FATHER MOTHER SISTER BROTHER

Trois histoires parlant des relations entre adultes et enfants devenus eux mêmes des adultes, quelquefois bien distendus, et la force des liens du sang…

On avait plus eu de nouvelles cinématographiques de Jim Jarmusch depuis 2019 et son pastiche de morts vivants décalé The Dead don’t die et le voila de retour en très bonne forme avec cette comédie dramatique douce amère sur les liens familiaux. Sous la forme d’un tryptique comme jadis son fameux Night On Earth, le film passe de la mélancolie à l’observation fine des êtres, sans jamais se départir d’un humour discret, caressant. Les trois sketches de qualité quasi égale tiennent par un récit ténu, des dialogues jamais lourds, des silences parfois gênés. Jarmusch opte pour des petites touches successives, des regards, des non dits qui semblent installés entre les protagonistes (surtout dans le segment entre les deux soeurs retrouvant leur mère pour un goûter). La simplicité de la mise en scène, les cadrages toujours à bonne distance, cette façon d’explorer les sentiments humains sans rien appuyer rappellent fortement un autre opus de Jarmusch, Broken Flowers. L’un des personnages dit que l’on ne choisit pas sa famille, remarque très juste que Jarmusch illustre parfaitement dans le décalage souvent bien visible entre les générations et les habitudes de vie des uns et des autres. Il le fait sans jugement moral facile ni aucune ironie, il préfère laisser le spectateur poser son regard sur chaque situation pour s’y retrouver un petit peu. Hormis dans l’ultime segment, la mort s’invite dans les conversations de manière raffinée et surtout sans plomber l’ambiance.

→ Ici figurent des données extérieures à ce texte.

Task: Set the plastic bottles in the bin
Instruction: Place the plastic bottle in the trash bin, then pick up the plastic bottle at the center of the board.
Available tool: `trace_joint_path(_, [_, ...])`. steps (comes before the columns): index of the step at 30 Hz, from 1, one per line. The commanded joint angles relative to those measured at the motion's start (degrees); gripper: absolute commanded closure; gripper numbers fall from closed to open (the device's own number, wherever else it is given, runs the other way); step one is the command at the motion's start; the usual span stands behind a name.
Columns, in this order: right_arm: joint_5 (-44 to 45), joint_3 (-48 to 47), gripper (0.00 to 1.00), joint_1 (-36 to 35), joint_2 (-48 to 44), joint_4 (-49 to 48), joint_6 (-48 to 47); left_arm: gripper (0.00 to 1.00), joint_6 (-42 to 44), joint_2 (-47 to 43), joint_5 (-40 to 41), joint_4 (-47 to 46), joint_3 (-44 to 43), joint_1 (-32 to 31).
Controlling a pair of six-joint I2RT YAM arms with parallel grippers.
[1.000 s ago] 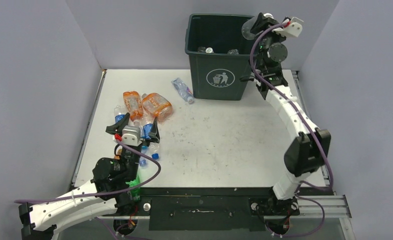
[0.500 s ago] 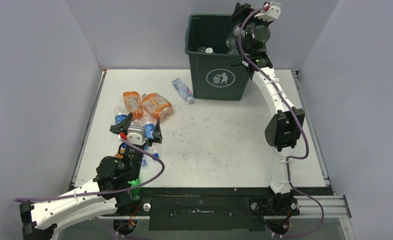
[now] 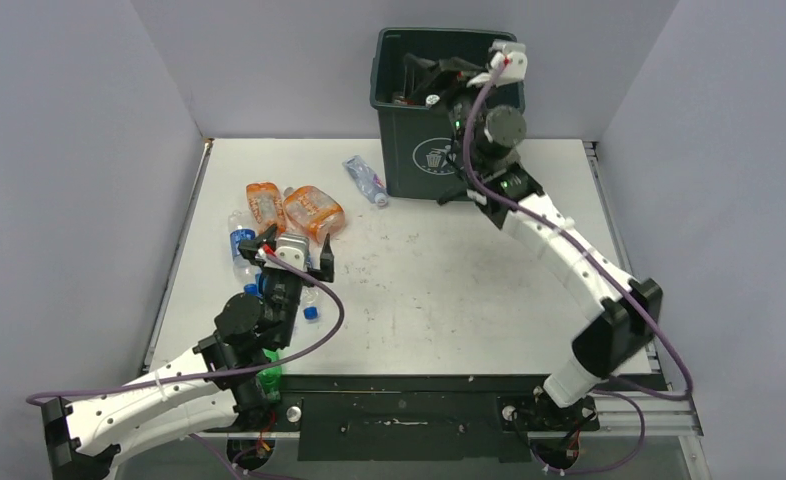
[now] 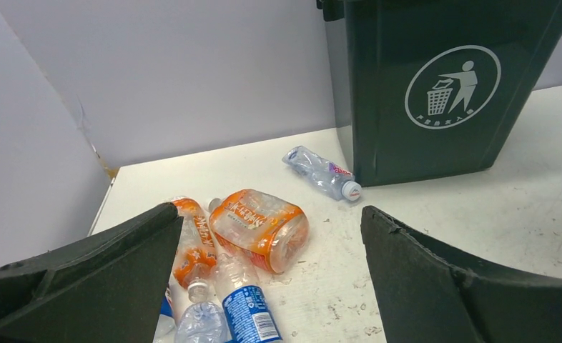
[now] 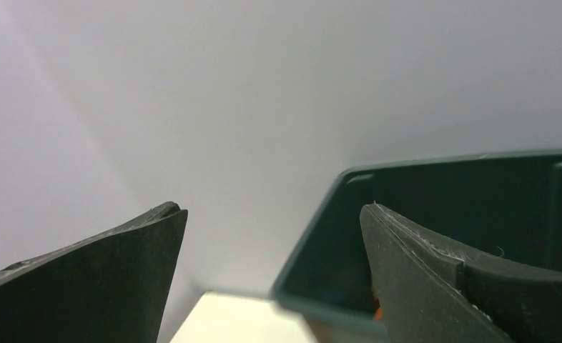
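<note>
**Drop stage at the bin, pick stage at the pile**

The table [image 3: 449, 290] is bare across its middle and right, so open room is offered there for travel between pile and bin; grey walls close it in on the left, far and right sides.

The bin [image 3: 399, 140] stands upright at the far edge. A few bottles can be made out inside, though its depths are dark.

The right tool [image 3: 437, 72] is held over the bin's mouth with its jaws spread and nothing between them. The drop is judged complete on this side. A lift clear of the rim is called for next, since the near wall lies just under the wrist.

The left tool [image 3: 291, 262] hangs above the pile, spread wide and empty. A descent onto one bottle is called for, then a squeeze.

The plastic bottles [image 3: 269, 215] lie heaped at the left of the table, touching and overlapping. The broad orange bottle [image 4: 260, 229] is framed between the jaws and looks the easiest pick. One clear bottle [image 3: 365, 180] lies just beside the bin's front left corner, where little room is left for a finger.
</note>
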State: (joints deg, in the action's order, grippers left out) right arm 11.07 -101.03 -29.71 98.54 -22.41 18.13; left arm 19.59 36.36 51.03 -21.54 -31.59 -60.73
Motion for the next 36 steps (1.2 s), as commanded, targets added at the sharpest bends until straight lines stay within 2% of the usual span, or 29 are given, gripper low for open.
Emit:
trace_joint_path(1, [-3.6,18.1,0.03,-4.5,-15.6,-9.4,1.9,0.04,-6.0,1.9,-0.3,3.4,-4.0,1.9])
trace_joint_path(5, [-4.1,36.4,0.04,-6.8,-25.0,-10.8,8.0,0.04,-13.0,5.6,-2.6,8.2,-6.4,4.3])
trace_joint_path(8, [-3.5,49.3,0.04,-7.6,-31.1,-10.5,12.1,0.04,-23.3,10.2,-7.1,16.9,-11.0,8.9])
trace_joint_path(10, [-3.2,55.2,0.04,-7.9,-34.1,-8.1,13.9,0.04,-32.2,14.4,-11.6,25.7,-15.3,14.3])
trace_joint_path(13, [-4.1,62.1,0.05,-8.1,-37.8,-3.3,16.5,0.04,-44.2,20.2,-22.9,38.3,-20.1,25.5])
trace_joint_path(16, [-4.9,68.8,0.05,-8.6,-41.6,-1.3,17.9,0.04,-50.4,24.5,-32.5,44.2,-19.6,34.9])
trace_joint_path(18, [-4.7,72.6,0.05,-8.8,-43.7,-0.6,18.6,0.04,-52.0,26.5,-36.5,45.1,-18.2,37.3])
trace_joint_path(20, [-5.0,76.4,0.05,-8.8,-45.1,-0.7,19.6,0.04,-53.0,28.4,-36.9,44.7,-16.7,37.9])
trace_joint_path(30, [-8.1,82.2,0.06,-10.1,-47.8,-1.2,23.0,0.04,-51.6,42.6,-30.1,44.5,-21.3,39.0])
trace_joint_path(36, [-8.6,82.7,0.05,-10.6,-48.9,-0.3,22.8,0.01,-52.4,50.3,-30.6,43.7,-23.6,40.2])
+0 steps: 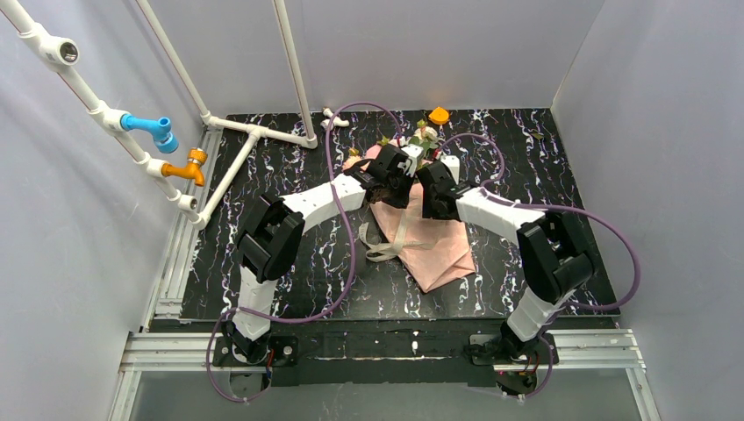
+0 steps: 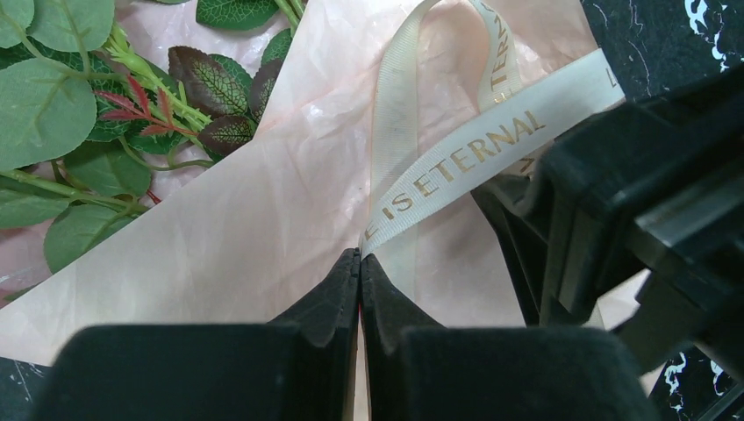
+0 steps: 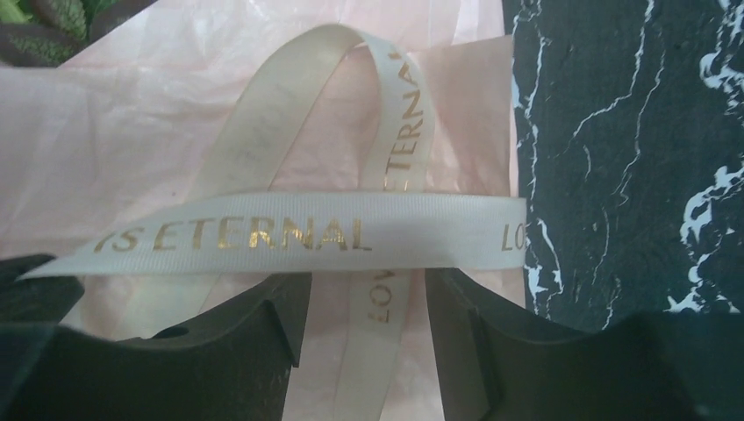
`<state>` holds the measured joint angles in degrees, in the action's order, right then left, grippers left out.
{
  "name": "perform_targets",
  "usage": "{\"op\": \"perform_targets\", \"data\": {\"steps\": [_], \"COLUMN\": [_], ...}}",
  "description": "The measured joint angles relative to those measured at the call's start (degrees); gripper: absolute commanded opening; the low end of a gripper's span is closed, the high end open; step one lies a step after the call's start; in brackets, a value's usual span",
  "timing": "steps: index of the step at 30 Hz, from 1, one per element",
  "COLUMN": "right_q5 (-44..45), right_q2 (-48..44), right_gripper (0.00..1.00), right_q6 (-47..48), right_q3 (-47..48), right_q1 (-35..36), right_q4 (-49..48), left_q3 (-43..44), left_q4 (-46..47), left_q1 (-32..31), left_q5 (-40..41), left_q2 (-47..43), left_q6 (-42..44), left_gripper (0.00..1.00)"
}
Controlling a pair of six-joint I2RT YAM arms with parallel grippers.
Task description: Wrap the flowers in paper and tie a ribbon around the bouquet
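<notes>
left gripper pinches the ribbon in shut jaws; we would centre the right gripper, jaws spread, on the taut printed strand before closing.

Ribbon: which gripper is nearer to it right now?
Left. The left gripper is shut on the ribbon, pinching it at the fingertips. The right gripper is open, with one strand crossing just past its fingertips and another running between them, not gripped.

One ribbon, one paper sheet, one flower bunch, two robot arms.
</notes>
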<state>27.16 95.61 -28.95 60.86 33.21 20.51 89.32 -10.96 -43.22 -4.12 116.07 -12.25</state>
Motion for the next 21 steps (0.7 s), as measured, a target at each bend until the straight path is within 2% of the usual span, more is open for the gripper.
{"op": "perform_targets", "data": {"steps": [4, 8, 14, 21], "right_q5": [2.3, 2.6, 2.0, 0.4], "right_q2": [2.2, 3.6, 4.5, 4.2], "right_gripper": [0.4, 0.31, 0.01, 0.01], "right_q6": [1.4, 2.0, 2.4, 2.6], "right_q3": [1.6, 1.6, 1.6, 1.6], "right_q1": [0.0, -0.1, -0.1, -0.1], "right_q4": [0.0, -0.1, -0.1, 1.1], "left_q3": [0.0, 0.0, 0.0, 0.1], "left_q4": [0.0, 0.0, 0.0, -0.6], "left_q1": [0.0, 0.0, 0.0, 0.0], "left_q5": [0.0, 0.0, 0.0, 0.2], "left_q2": [0.0, 0.0, 0.0, 0.1], "left_q6": [0.0, 0.0, 0.0, 0.0], "left_gripper": [0.0, 0.0, 0.0, 0.0]}}
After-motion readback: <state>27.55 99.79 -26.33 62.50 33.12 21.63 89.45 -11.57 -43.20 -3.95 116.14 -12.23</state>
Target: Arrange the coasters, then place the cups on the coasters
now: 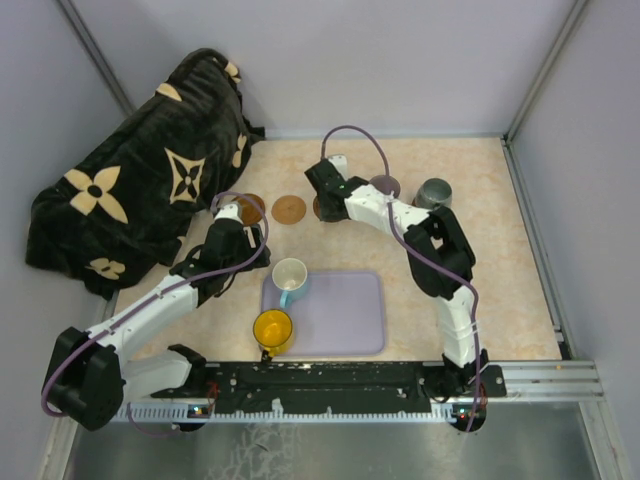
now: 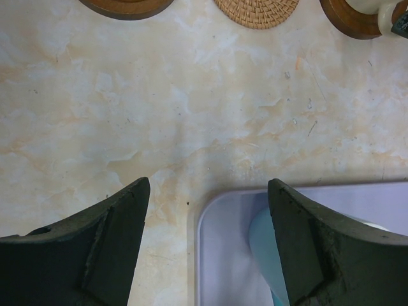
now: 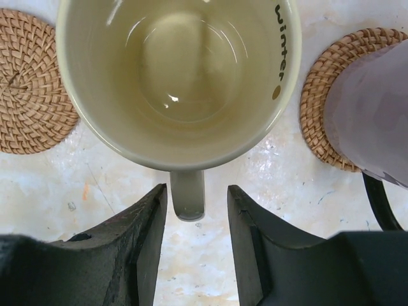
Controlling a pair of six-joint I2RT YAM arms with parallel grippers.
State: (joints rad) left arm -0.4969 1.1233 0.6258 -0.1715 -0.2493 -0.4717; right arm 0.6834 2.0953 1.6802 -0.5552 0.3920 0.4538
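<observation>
Right gripper [image 3: 197,190] is down low at the cream cup [image 3: 178,76], jaws partly open and straddling its handle [image 3: 188,197]. One finger is hard up beside the handle, and I can't tell whether it touches. The other stands clear, with table showing in the gap. So there's no squeeze on it, and the cup stands upright on its own. My left wrist camera shows it sitting on a dark brown coaster [image 2: 347,19].

To one side lies a bare woven coaster [image 3: 29,83]. On the other side a second woven coaster [image 3: 325,108] carries the mauve cup [image 3: 376,115]. The grey-green cup [image 1: 434,192] stands at the right end of the row; what is under it I can't make out.

Left gripper [image 2: 209,185] is spread wide, holding nothing and touching nothing. It hangs over bare table at the corner of the lavender tray [image 2: 217,255], with the white-and-blue cup [image 2: 264,248] showing its pale blue side by one finger. That cup stands upright on the tray, and the yellow cup [image 1: 272,328] is at the tray's near left corner. Ahead of this gripper lies another dark coaster [image 2: 127,5], bare.
</observation>
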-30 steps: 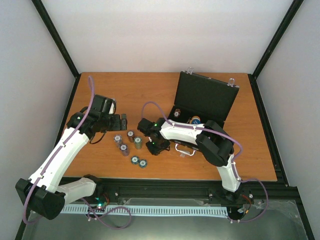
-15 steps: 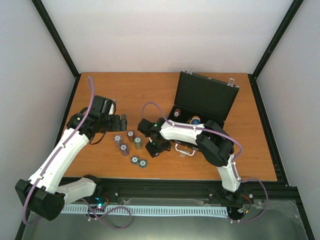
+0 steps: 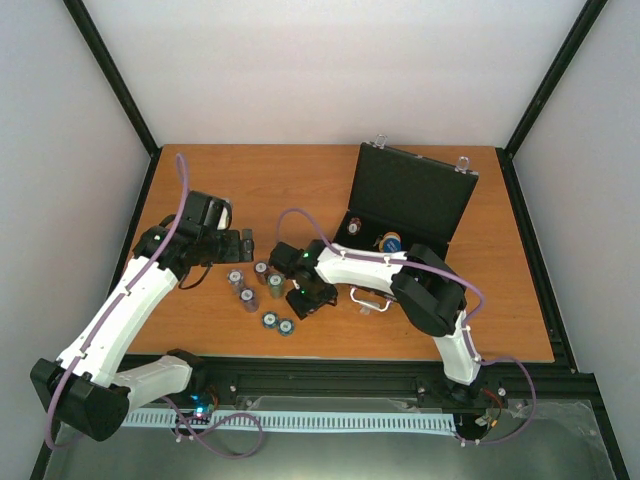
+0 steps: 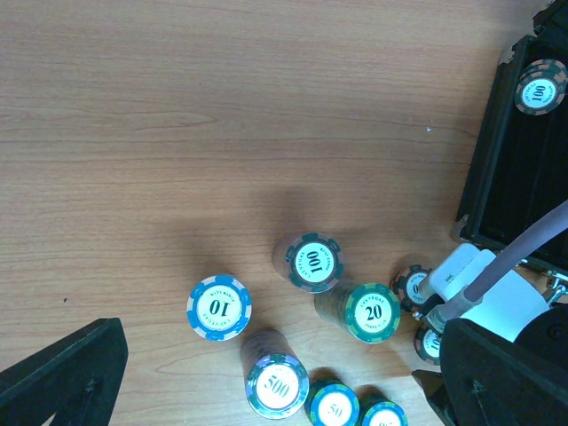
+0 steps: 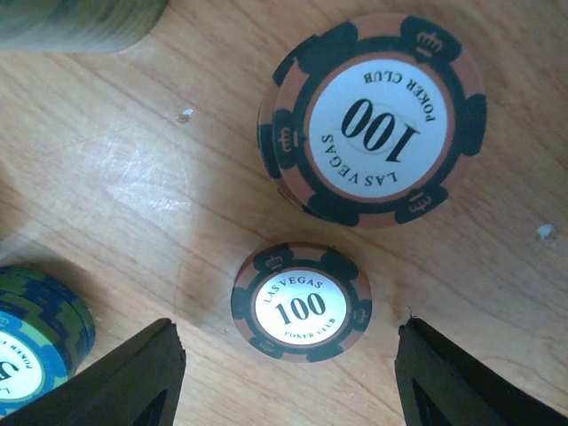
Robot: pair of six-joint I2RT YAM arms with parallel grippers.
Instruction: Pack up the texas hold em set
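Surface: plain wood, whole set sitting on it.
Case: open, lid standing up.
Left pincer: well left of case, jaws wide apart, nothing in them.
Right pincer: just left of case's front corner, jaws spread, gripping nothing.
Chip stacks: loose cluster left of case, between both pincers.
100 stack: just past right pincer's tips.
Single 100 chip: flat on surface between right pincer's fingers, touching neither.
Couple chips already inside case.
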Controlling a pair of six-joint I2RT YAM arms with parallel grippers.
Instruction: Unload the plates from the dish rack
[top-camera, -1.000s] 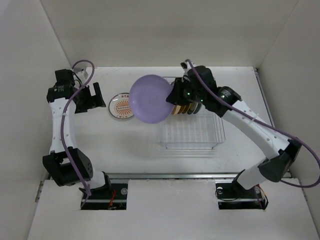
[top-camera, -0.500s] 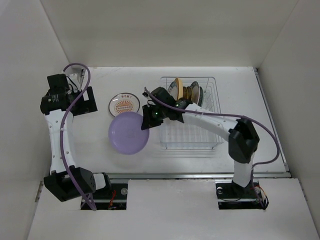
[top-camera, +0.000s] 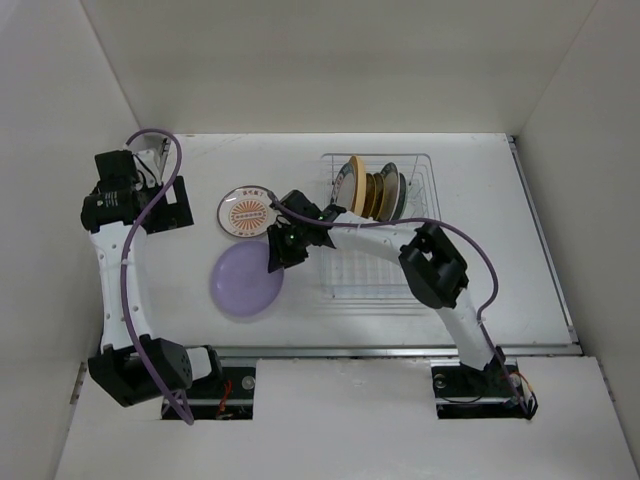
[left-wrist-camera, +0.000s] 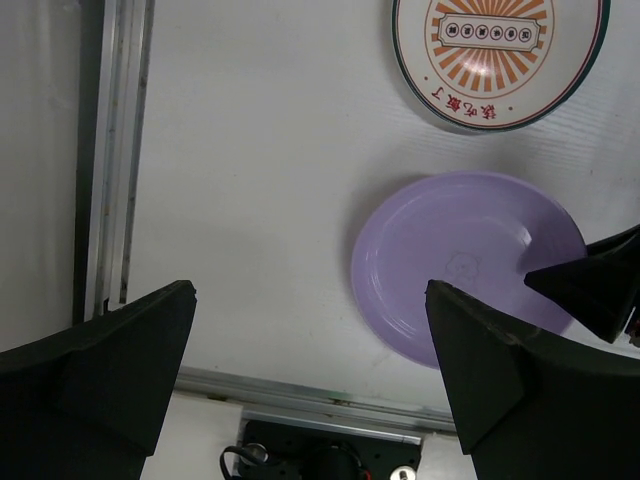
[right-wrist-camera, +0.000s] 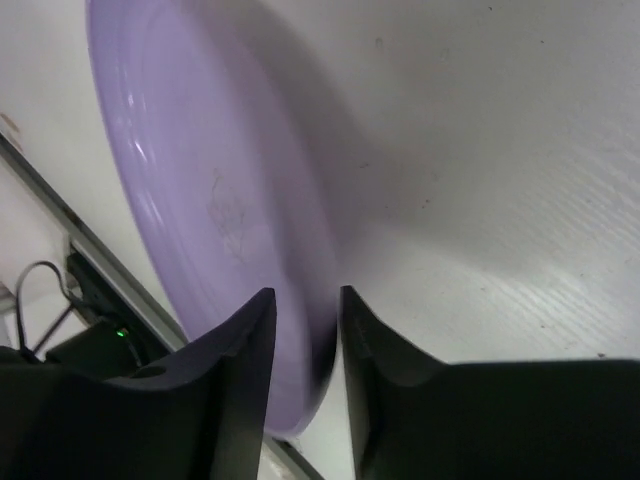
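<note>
My right gripper (top-camera: 276, 254) is shut on the right rim of the lavender plate (top-camera: 245, 282), which is low over the table left of the dish rack (top-camera: 385, 272). In the right wrist view its fingertips (right-wrist-camera: 307, 300) straddle the lavender plate's (right-wrist-camera: 200, 200) blurred rim. Several plates (top-camera: 372, 190) stand upright in the rack's far slots. The white plate with orange pattern (top-camera: 247, 213) lies flat on the table, also in the left wrist view (left-wrist-camera: 500, 55). My left gripper (top-camera: 166, 205) is open and empty, high over the far left; below it (left-wrist-camera: 310, 295) is the lavender plate (left-wrist-camera: 450, 265).
White walls enclose the table on three sides. A metal rail (top-camera: 380, 351) runs along the near edge, also in the left wrist view (left-wrist-camera: 110, 150). The right arm's links stretch across the rack's near part.
My right gripper has carried the lavender plate from beside the rack down and left to the table, below the orange-patterned plate. The left arm has drawn back a little to the left.
</note>
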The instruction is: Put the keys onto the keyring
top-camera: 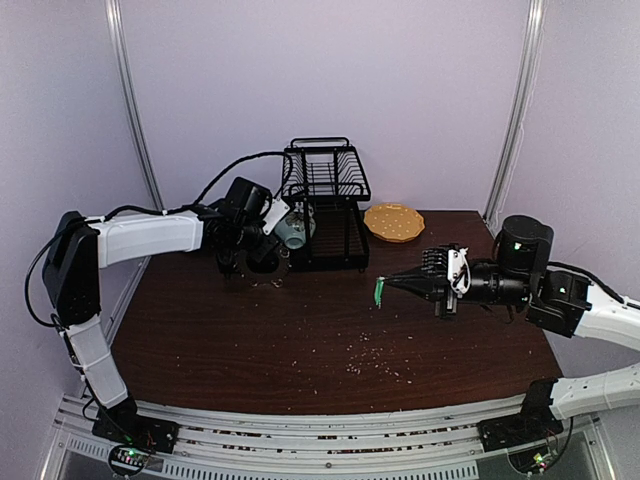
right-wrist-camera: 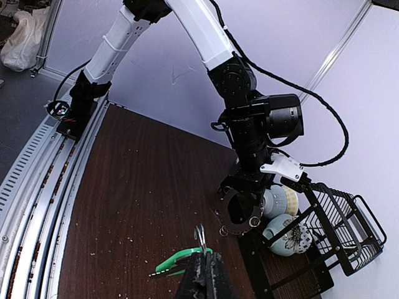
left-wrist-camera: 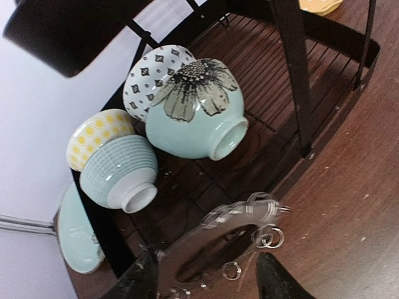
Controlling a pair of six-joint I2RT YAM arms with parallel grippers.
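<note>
Your top view looks down from behind on the whole table (top-camera: 300, 345); left wrist view sits close over the keyring (left-wrist-camera: 237, 217); right wrist view faces it from afar, both showing the rack (right-wrist-camera: 341, 225)

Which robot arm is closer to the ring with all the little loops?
Left. The left gripper hangs just over the keyring beside the dish rack, jaws either side. The right gripper is far across the table, pinching the green key.
</note>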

Il faut ajouter l’indéniable apport de chaque comédien, dans un casting très bien choisi par Ellen Lewis, et se régaler des performances de Tom Waits en père vieillissant (mais loin d’avoir cassé sa pipe pour autant), Adam Driver en fils mal à l’aise et surtout aux trois actrices du deuxième sketch -Charlotte Rampling, Cate Blanchett et Vicky Crieps- dont la rencontre au sommet donne des ailes au film et nous ravit par la nuance de leurs jeux respectifs. Father Mother Sister Brother a remporté le Lion d’Or à Venise (titre qui apparait tout à fait justifié) et nous fait une piqure de rappel quant au cinéma à part de Jim Jarmusch, sachant décidément produire des films à la saveur singulière.

ANNEE DE PRODUCTION 2026.

REVIEW OVERVIEW

Réalisation
Scenario
Interprétation

CONCLUSION

Sans rien forcer, Jarmusch construit un film en 3 sketchs d'une délicatesse louable et sa réalisation emporte la mise. Excellent casting surtout Waits, Rampling er Blanchett.